Effective User Manuals

A user manual can reduce your maintenance costs and time on the phone–if it’s a good one. Peter Vogel explores how to create a user manual that will actually get read.

Without a user manual, your users have to call you to find out how your application works. Without a user manual, your users will probably end up making errors that you’ll have to clean up. Yet, while a user manual should make your clients’ lives easier, most manuals aren’t read. The reason is that most user manuals aren’t very good. Creating an effective manual isn’t hard to do, though, provided you follow some simple rules. I’ll begin by outlining the steps that you need to follow to create an effective user manual, and then drill down to the detail of how to lay out a page.

As I see it, if you’re not willing to commit to following a defined process in creating your user manual, you’re actually better off not creating a user manual at all. You can invest the time and money saved in other tasks. Before you consider dropping the manual, however, do bear one thing in mind: Your clients regard a user manual as a value-added item (even if it they never use it). When customers don’t receive a user manual, they feel short-changed. It also lowers the level of your professionalism and the quality of your work in their eyes. As a result, producing a user manual might be unavoidable. If you’re going to invest the time and money, you might as well do it right and get some return on your investment.

The process

Creating a user manual doesn’t consist solely of sitting down and starting to write. Just as with developing an application that actually meets your customers’ needs, there’s a process that you can use to create a user manual that works. The process defines a structure for early involvement by the end user. Since the final judge of the user manual is the end user, early involvement is essential for gaining user acceptance of the final product.
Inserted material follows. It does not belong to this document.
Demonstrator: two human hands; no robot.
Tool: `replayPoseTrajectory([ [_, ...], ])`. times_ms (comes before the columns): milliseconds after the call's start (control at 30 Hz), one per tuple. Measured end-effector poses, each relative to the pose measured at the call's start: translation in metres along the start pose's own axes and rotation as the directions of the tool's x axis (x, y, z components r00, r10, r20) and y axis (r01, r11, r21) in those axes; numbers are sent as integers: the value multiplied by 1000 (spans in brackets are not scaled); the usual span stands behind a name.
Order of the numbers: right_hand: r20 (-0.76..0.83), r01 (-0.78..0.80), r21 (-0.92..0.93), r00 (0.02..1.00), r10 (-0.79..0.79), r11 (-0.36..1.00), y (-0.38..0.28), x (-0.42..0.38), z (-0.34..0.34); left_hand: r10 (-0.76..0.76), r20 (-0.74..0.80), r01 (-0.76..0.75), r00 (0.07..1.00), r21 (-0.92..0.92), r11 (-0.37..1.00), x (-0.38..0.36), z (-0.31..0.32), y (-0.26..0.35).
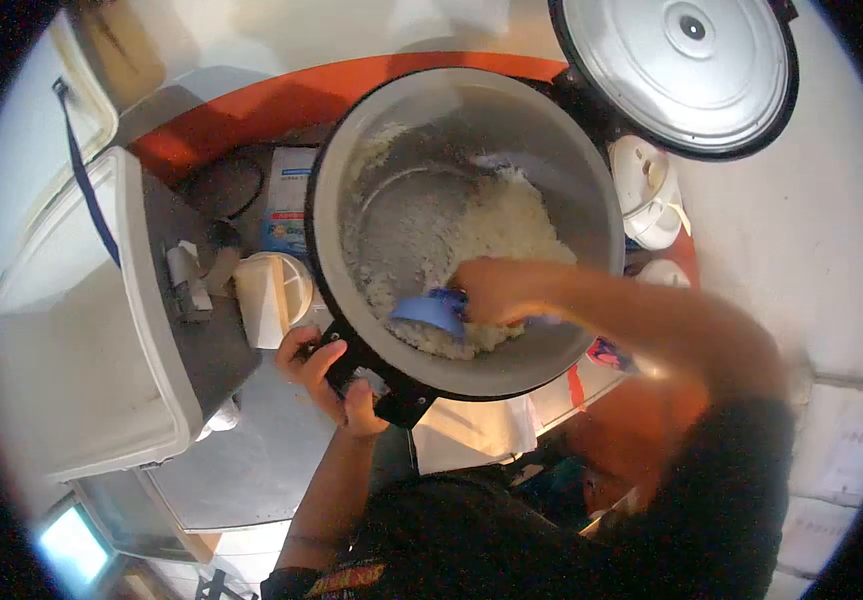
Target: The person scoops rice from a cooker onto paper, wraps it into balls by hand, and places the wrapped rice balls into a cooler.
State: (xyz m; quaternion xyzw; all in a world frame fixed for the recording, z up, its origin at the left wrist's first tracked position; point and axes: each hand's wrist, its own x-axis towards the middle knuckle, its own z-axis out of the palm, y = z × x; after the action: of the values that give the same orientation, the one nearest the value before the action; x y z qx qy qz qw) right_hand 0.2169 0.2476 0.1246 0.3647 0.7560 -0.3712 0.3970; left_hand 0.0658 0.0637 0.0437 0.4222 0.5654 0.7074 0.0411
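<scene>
A large rice cooker (pixel 607 215) stands open before me, its grey inner pot holding cooked white rice (pixel 512 225) heaped toward the right side. Thin rice also clings to the pot's bottom and left wall. Inside the pot, my right hand (pixel 497 288) is closed on a blue plastic scoop (pixel 426 314), which touches the rice near the front wall. My fingers hide the scoop's handle. At the front left of the cooker, my left hand (pixel 327 378) grips the black handle (pixel 392 402) on its rim, thumb on the near side.
The raised metal lid (pixel 677 75) hangs at the back right. White plastic containers (pixel 647 195) stand beside the cooker on the right. To the left are a large pale bin (pixel 167 330), a beige container (pixel 267 295) and a blue-and-white package (pixel 289 200).
</scene>
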Motion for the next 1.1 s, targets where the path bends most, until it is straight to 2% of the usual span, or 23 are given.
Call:
replayPoseTrajectory([
  [33, -199, -6, 16, 980, 9, 1000, -2, -9, 12, 4, -15, -3, 1000, 3, 1000, 0, -1, -2],
  [67, -200, 1, -1, 980, -1, 1000, -12, -27, 12, -15, 1, 15, 1000, -12, 1000, -2, -1, -4],
  [133, -213, -27, 402, 969, 122, 915, -39, -72, 6, -32, 8, 33, 999, -26, 999, -1, -2, 1],
  [167, -231, -13, 393, 967, 112, 920, -40, -73, 3, -13, -1, 13, 1000, -25, 1000, 2, -1, 3],
  [233, -186, 24, 567, 978, 99, 823, -39, -71, 5, -56, 21, 56, 998, -20, 998, 1, -4, 7],
  [267, -207, 43, 562, 974, 90, 826, -37, -64, 7, -30, 26, 31, 999, -21, 999, 0, -4, 4],
  [333, -155, 88, 826, 985, 75, 557, -34, -38, 8, -45, -5, 45, 999, -77, 996, -4, 3, 1],
  [367, -179, 115, 816, 982, 58, 566, -34, -30, 8, -90, -23, 86, 996, -130, 988, -5, 3, 3],
  [433, -191, 169, 944, 980, 55, 283, -38, -17, 5, -25, -9, 24, 1000, -88, 996, -1, -4, 7],
  [467, -212, 191, 937, 976, 40, 293, -38, -14, 3, -29, 23, 30, 999, -51, 998, 0, -6, 8],
  [533, -167, 164, 982, 986, 22, 94, -35, -16, -1, -11, 72, 10, 997, 19, 1000, 3, -10, 8],
  [567, -184, 182, 978, 983, 14, 101, -30, -20, -1, 8, 64, -9, 998, 17, 1000, 0, -12, 10],
  [633, -176, 161, 979, 976, -130, -123, -14, -37, 2, 27, -11, -27, 1000, 40, 999, -10, -14, 20],
  [767, -330, 302, 937, 929, -165, -173, 11, -102, 42, 93, -41, -93, 995, 16, 996, -89, -41, 10],
  [800, -377, 358, 923, 915, -145, -140, 13, -123, 58, 33, 212, -61, 977, 126, 990, -111, -52, 7],
  [833, -418, 407, 907, 900, -125, -108, 14, -143, 76, -57, 446, -57, 893, 239, 969, -128, -58, 5],
  [867, -396, 370, 913, 904, -159, -173, 19, -161, 98, -72, 459, -43, 885, 235, 971, -146, -58, 0],
  [900, -380, 352, 917, 913, -146, -185, 24, -173, 122, -59, 599, -145, 798, 286, 947, -164, -55, -8],
  [933, -366, 321, 922, 906, -211, -217, 29, -182, 147, -65, 722, -248, 689, 319, 915, -183, -55, -14],
  [1000, -344, 277, 928, 892, -292, -248, 30, -196, 196, -97, 846, -192, 524, 228, 955, -206, -52, -35],
  [1033, -313, 241, 936, 904, -291, -258, 35, -190, 224, -114, 879, -246, 463, 251, 936, -207, -50, -25],
  [1067, -217, 158, 944, 958, -187, -288, 45, -175, 255, -121, 907, -312, 404, 261, 913, -205, -48, -17],
  [1100, -123, 91, 943, 989, -83, -319, 53, -157, 282, -130, 906, -305, 403, 267, 914, -206, -47, -18],
])
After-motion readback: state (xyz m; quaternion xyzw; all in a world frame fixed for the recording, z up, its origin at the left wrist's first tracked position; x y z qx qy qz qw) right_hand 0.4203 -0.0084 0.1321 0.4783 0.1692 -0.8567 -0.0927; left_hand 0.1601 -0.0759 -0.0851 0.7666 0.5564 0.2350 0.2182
As with designing an application, the process for creating a user manual begins with a specification. The specification needs to answer these questions:

  • At whom is your manual aimed? Is your manual designed for new computer users, or does it target sophisticated developers?
  • What do you want your manual to accomplish? Is it to show how to use the basic functions of your application, or will it provide in-depth understanding of the hidden features of the program?
  • What is the manual’s range? Is your manual designed just to explain how to use the program, or will it discuss how your application fits into the whole business process?
  • Where does the manual fit? Is it designed as a standalone document, or is it a part of a package that includes quick reference cards and a training program?
  • What can you assume? Is the documentation aimed at an audience that is part of your organization and can be assumed to share its goals, mores, and a common set of reference points? Or is your documentation aimed at an external audience that will have very little in common with each other (and with you)?
  • What is the organizational support for the manual? How will the manual be updated? How will its effectiveness be tested? What review process is in place?

When your specification is complete and you know what your documentation has to accomplish, you can move on to the next steps in the process. After a specification is drawn up, there are four phases that the documentation will go through: initial design, prototyping, construction, and delivery.

In the initial design phase, you decide how your manual is going to be laid out. Using the specification as your guide, you’ll decide what the topic headings will be, what graphics are required, and what style, tone, and vocabulary are required. At this point you can start making time and cost estimates.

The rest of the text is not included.